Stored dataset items

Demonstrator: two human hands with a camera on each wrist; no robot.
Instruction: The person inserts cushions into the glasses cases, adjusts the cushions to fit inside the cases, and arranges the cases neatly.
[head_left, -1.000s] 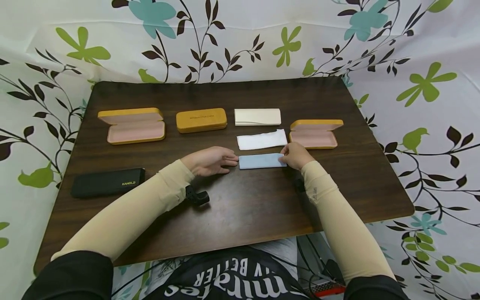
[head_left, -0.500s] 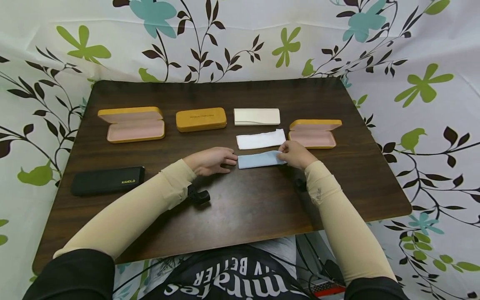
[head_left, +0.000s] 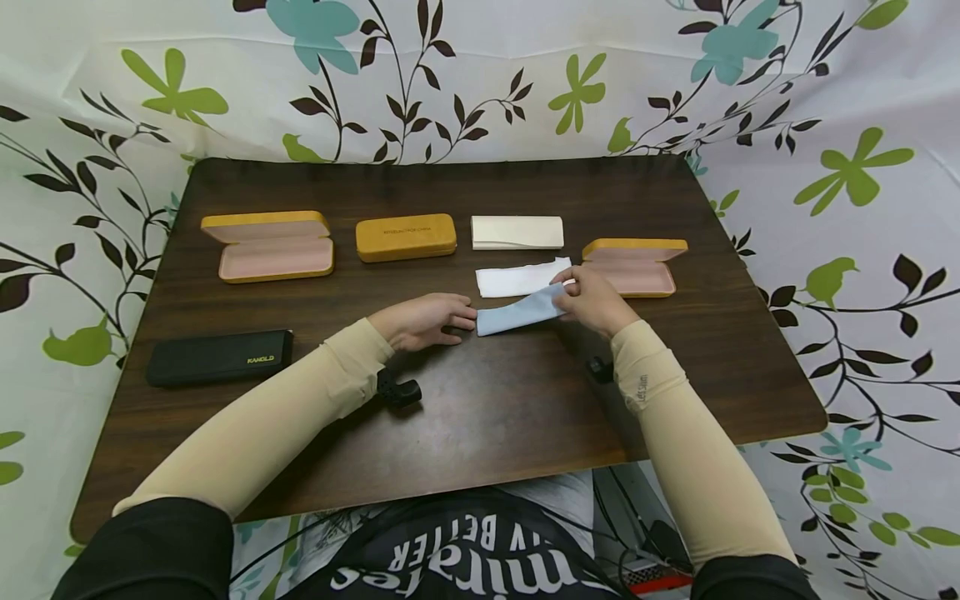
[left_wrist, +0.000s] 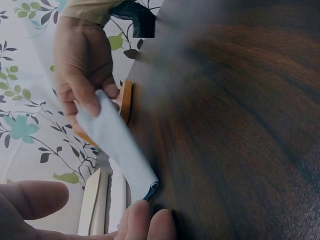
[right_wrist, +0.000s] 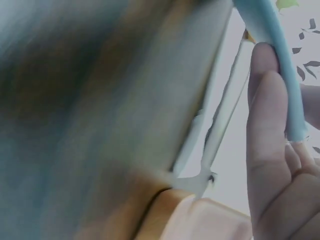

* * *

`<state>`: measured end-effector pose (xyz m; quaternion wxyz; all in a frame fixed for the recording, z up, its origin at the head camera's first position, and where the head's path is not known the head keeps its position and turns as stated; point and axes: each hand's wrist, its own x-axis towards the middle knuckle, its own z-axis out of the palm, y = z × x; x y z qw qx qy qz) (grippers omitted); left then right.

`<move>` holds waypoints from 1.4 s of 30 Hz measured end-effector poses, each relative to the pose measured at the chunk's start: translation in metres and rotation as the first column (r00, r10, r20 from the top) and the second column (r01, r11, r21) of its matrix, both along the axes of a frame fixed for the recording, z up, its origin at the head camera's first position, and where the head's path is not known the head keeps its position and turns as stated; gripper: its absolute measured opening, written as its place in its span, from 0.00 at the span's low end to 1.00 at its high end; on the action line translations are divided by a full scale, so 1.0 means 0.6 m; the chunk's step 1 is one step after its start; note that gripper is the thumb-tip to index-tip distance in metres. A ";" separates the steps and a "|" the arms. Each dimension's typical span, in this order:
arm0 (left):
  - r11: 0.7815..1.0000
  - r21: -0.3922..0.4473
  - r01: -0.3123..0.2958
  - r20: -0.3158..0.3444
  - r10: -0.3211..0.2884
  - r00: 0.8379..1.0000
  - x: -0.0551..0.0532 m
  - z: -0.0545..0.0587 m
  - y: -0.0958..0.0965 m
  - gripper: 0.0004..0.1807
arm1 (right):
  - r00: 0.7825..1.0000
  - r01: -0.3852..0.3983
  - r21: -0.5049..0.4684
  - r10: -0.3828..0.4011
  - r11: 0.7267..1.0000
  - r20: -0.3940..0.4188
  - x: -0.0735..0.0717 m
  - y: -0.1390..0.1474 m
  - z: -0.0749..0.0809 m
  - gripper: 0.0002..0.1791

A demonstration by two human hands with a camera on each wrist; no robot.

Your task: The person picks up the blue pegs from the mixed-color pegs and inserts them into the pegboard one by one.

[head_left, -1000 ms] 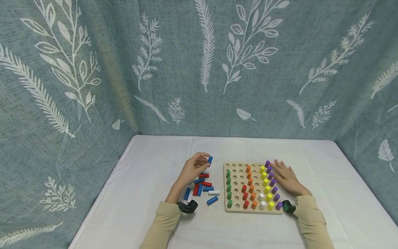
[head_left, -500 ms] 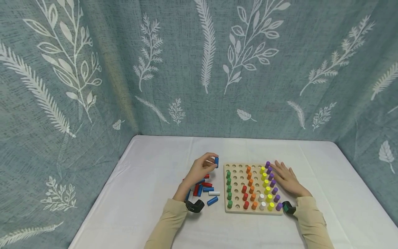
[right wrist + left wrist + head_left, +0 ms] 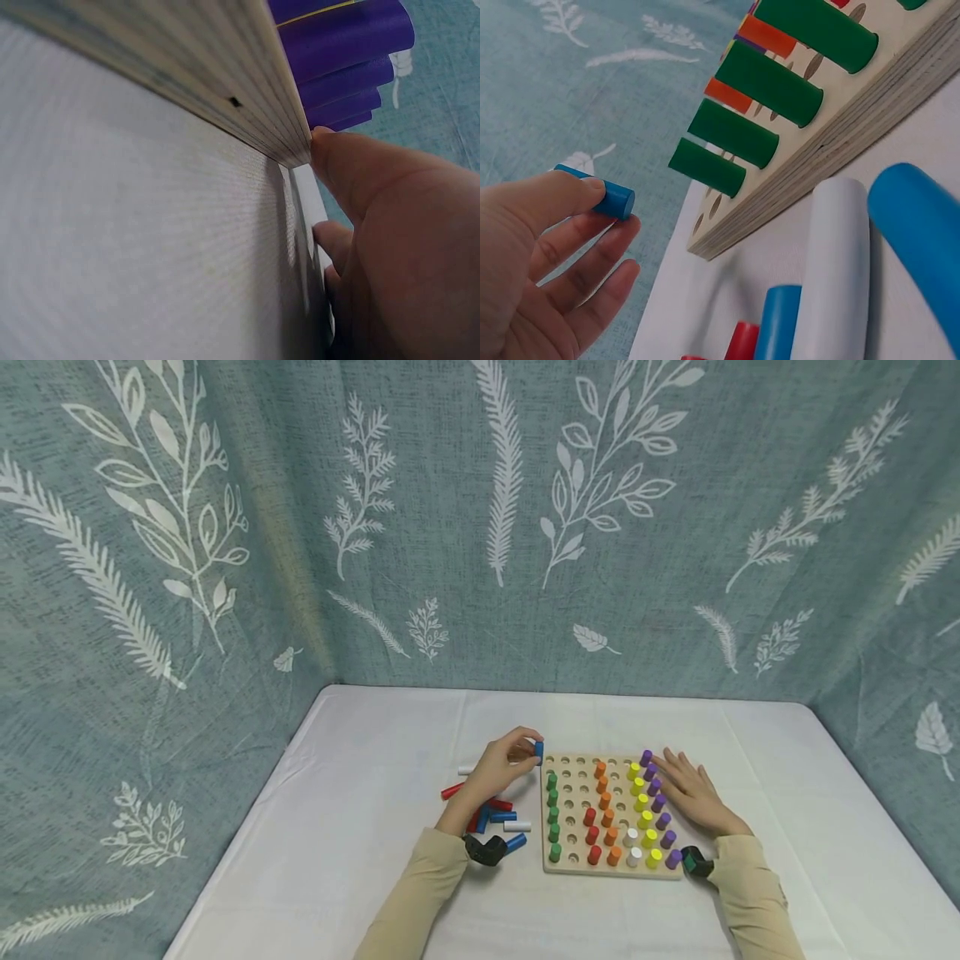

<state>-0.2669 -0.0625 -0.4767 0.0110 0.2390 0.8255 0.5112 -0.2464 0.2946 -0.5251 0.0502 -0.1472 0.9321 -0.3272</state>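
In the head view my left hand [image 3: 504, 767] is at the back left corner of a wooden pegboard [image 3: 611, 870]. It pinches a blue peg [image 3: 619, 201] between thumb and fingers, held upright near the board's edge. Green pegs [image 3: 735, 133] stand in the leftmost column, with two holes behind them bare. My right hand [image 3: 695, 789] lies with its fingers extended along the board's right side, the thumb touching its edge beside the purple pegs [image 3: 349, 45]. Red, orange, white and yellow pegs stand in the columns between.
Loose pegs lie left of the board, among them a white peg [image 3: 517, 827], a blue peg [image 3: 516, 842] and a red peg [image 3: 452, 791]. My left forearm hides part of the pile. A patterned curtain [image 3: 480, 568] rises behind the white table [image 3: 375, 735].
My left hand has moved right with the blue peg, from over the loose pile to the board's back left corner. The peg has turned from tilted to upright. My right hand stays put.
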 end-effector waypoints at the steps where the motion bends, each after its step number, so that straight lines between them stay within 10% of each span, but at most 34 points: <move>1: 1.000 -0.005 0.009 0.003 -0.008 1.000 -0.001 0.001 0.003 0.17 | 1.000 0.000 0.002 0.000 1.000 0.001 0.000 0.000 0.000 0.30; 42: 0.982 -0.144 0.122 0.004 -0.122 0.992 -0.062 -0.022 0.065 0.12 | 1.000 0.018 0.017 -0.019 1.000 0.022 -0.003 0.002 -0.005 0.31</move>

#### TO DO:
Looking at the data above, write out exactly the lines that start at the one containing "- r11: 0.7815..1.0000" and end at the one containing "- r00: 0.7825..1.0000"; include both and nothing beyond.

#### THE ANSWER:
  - r11: 0.7815..1.0000
  - r21: -0.3922..0.4473
  - r01: -0.3123..0.2958
  - r20: -0.3158..0.3444
  - r10: -0.3211..0.2884
  - r00: 0.8379..1.0000
  - x: -0.0551..0.0532 m
  - z: -0.0545..0.0587 m
  - y: -0.0958..0.0965 m
  - gripper: 0.0004..0.1807
arm1 (right):
  - r00: 0.7825..1.0000

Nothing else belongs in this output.